### Work task
Look through the records below for the line holding "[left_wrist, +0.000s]". Write it out exactly, with each following line through the line holding "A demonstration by".

/---

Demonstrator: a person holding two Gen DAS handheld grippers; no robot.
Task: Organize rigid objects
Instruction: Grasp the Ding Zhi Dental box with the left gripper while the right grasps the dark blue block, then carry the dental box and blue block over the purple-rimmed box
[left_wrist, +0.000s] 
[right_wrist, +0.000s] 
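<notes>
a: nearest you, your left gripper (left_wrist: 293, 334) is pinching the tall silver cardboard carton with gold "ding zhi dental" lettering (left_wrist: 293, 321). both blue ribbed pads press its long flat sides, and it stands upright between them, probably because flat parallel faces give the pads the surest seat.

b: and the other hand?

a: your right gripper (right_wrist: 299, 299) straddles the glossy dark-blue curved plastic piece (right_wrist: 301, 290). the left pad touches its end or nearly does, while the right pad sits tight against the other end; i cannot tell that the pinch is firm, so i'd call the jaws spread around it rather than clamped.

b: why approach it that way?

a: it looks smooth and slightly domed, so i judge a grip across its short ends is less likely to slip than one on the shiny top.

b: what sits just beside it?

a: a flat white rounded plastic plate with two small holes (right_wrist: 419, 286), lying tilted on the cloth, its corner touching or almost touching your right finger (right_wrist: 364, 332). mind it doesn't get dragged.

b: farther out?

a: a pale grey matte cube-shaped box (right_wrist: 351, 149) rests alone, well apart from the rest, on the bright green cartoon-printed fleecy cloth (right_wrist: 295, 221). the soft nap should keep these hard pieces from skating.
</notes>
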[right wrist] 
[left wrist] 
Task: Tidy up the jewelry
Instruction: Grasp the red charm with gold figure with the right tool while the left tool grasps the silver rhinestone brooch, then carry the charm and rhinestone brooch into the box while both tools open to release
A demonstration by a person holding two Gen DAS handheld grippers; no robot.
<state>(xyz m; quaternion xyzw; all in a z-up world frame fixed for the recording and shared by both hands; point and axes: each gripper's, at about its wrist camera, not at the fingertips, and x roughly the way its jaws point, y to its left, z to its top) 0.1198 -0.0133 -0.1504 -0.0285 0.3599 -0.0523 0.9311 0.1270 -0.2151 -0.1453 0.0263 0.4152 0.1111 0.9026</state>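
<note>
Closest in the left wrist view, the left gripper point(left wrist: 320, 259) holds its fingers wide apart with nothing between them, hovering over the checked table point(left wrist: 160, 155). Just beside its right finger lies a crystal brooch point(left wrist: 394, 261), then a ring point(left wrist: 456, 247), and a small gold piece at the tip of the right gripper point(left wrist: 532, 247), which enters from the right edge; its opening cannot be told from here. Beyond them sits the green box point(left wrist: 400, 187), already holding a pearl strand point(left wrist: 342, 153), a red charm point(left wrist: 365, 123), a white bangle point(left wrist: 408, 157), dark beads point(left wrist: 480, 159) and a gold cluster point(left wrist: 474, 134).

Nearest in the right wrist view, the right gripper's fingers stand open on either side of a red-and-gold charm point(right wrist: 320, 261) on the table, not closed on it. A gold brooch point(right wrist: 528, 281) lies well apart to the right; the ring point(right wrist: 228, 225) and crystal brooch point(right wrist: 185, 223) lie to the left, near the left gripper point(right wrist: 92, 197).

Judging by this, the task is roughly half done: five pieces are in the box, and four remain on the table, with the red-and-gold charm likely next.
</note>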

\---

### Your solution
[left_wrist, +0.000s] 
[right_wrist, +0.000s] 
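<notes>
a: nearest you, your left gripper (left_wrist: 293, 334) is pinching the tall silver cardboard carton with gold "ding zhi dental" lettering (left_wrist: 293, 321). both blue ribbed pads press its long flat sides, and it stands upright between them, probably because flat parallel faces give the pads the surest seat.

b: and the other hand?

a: your right gripper (right_wrist: 299, 299) straddles the glossy dark-blue curved plastic piece (right_wrist: 301, 290). the left pad touches its end or nearly does, while the right pad sits tight against the other end; i cannot tell that the pinch is firm, so i'd call the jaws spread around it rather than clamped.

b: why approach it that way?

a: it looks smooth and slightly domed, so i judge a grip across its short ends is less likely to slip than one on the shiny top.

b: what sits just beside it?

a: a flat white rounded plastic plate with two small holes (right_wrist: 419, 286), lying tilted on the cloth, its corner touching or almost touching your right finger (right_wrist: 364, 332). mind it doesn't get dragged.

b: farther out?

a: a pale grey matte cube-shaped box (right_wrist: 351, 149) rests alone, well apart from the rest, on the bright green cartoon-printed fleecy cloth (right_wrist: 295, 221). the soft nap should keep these hard pieces from skating.
</notes>
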[right wrist] 
[left wrist] 
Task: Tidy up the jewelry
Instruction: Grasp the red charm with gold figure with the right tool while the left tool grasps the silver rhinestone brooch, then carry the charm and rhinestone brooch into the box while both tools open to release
A demonstration by a person holding two Gen DAS handheld grippers; no robot.

What this exercise required has been given in full.